Thanks for giving me the opportunity to review this interesting study conducted with scientific rigor. However, I would like to ask the authors of the minority issues:

My opinion is, Minor Revision.

First, we thank Reviewer 2 for his interest in our work and the time he has devoted to revising the manuscript. 

Comments 1: Could induce death with euthanasia affect the data of the analysis of post-death cardiac tissues?

Answer 1: Thank you for bringing this to our attention. Euthanasia is performed by cervical dislocation (no cardiac involvement) and to avoid damage to the cardiac tissue after euthanasia, samples are directly collected and frozen at -80°C , as described in the manuscript (page 3 lines 120-125): After extraction, The hearts were immediately placed in saline to remove as much blood as possible from inside the organ. For the histological experiments, the hearts were fully integrated into the Tissutek OCT and stored at - 80°C. For western-blot studies, the hearts were divided into two parts: the upper part contained the atria, the heart nodes and the lower part contained the ventricles.

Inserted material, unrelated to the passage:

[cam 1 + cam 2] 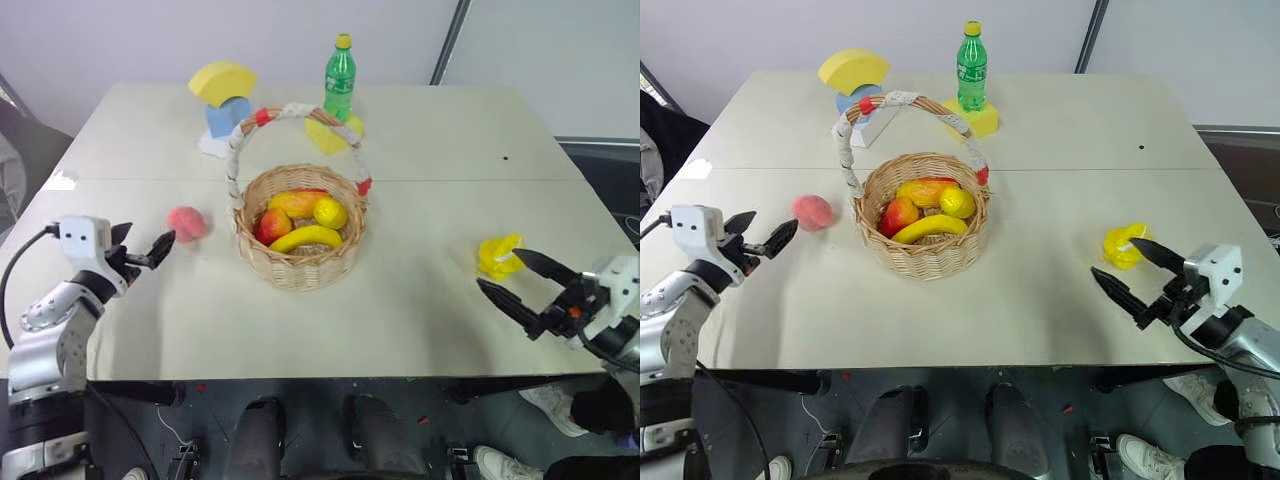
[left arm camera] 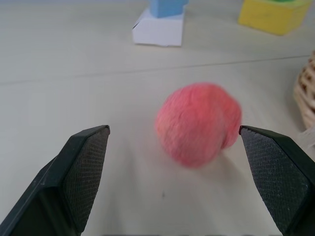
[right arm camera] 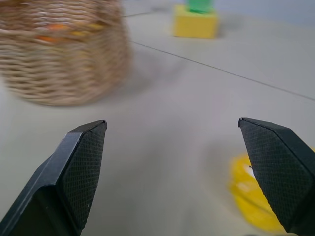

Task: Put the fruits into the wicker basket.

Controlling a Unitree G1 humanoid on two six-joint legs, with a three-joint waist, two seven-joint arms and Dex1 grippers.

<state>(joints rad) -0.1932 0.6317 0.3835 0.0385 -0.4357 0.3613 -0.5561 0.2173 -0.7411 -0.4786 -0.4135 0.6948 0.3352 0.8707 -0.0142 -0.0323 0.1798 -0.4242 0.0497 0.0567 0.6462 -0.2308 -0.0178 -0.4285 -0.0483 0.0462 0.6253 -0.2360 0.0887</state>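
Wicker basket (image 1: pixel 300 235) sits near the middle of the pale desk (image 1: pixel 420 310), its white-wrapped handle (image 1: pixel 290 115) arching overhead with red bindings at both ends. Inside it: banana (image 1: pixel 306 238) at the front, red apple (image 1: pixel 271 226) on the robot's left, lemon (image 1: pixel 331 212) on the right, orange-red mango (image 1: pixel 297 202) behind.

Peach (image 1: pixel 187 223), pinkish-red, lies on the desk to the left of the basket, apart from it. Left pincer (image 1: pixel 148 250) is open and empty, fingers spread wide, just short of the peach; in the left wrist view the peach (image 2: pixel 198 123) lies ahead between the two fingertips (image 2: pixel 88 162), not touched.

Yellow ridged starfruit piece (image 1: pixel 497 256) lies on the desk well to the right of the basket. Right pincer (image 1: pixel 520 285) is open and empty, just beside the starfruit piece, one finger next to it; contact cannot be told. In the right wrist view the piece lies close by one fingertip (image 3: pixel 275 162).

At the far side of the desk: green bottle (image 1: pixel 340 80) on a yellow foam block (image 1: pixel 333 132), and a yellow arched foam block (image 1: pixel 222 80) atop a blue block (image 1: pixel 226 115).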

The samples were then immediately frozen at -80°C until the experiment.”

Comments 2: Was the Dose delivered to the mice with the Cone Beam CBCT evaluated?  However, it is in addition to the dose ranges delivered for the study (0.25-2Gy - control mice).

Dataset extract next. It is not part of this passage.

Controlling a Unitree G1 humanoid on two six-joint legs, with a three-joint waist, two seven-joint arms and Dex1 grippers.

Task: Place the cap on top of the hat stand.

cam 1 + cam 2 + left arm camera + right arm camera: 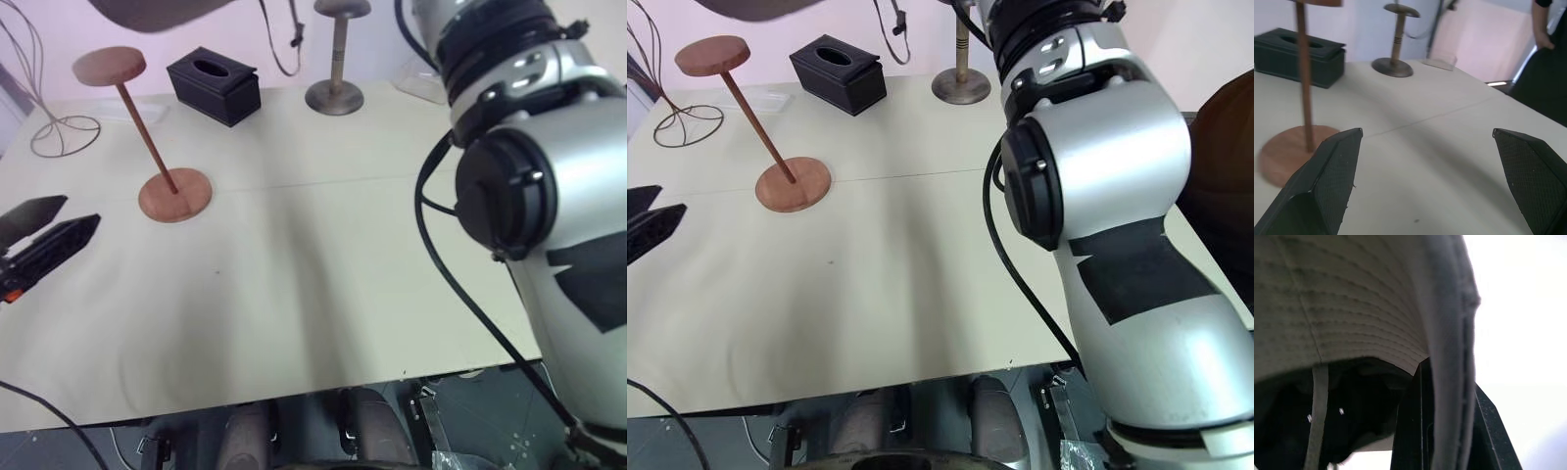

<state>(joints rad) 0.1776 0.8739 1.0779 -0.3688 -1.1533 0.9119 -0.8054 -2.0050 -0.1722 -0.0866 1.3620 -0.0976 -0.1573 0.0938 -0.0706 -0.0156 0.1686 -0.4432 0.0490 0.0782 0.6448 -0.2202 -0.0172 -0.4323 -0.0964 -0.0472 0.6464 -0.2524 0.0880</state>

Answer 2: Thank you for your comment. As indicated in the text on page 4, lines 130, for CBCT, the acquisition time is approximately 2 minutes, giving an average absorbed dose estimated by the manufacturer to be less than 5 cGy (0,05Gy). This dose is relatively low and negligible. However, to ensure that the control mice are under the same experimental conditions as the irradiated mice, ‘control mice, hereafter referred to as non-irradiated (NIR) mice, were subjected to the same conditions as the irradiated mice, i.e. anesthesia and CBCT imaging, without SARRP irradiation’ (page 4, lines 139-140).